Find how many lines below hold "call", and give that number as the entire answer.

+ + + + + + +

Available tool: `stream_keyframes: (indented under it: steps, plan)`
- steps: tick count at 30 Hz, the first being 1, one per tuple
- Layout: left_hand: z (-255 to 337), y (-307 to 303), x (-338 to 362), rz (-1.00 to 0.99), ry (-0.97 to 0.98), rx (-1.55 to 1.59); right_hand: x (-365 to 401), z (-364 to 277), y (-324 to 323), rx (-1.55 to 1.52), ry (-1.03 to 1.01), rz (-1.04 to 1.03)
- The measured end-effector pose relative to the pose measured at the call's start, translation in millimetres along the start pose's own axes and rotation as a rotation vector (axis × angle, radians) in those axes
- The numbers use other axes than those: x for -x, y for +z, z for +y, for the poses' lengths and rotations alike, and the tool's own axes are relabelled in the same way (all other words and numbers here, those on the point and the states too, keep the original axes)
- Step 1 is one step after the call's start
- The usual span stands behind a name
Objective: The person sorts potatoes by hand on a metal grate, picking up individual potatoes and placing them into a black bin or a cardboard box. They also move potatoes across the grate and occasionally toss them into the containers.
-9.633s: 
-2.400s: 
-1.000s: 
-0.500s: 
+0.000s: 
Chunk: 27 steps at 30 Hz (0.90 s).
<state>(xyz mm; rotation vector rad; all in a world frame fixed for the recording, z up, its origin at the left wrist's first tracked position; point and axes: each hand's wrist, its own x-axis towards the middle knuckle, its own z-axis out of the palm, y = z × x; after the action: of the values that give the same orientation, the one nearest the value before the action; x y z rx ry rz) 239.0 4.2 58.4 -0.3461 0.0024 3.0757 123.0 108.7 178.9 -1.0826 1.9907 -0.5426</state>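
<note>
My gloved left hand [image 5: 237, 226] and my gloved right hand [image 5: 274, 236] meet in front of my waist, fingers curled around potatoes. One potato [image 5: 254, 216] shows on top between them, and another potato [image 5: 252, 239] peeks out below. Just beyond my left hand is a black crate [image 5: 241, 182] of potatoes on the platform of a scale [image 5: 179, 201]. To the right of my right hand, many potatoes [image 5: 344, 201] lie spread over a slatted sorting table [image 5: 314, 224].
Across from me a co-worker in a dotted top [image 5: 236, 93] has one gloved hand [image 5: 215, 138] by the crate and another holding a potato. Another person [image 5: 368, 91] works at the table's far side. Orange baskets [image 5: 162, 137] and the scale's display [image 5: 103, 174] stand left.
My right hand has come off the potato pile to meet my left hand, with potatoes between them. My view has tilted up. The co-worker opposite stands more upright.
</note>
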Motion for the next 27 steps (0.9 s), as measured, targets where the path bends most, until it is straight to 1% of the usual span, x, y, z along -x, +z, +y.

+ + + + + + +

(Result for this task)
2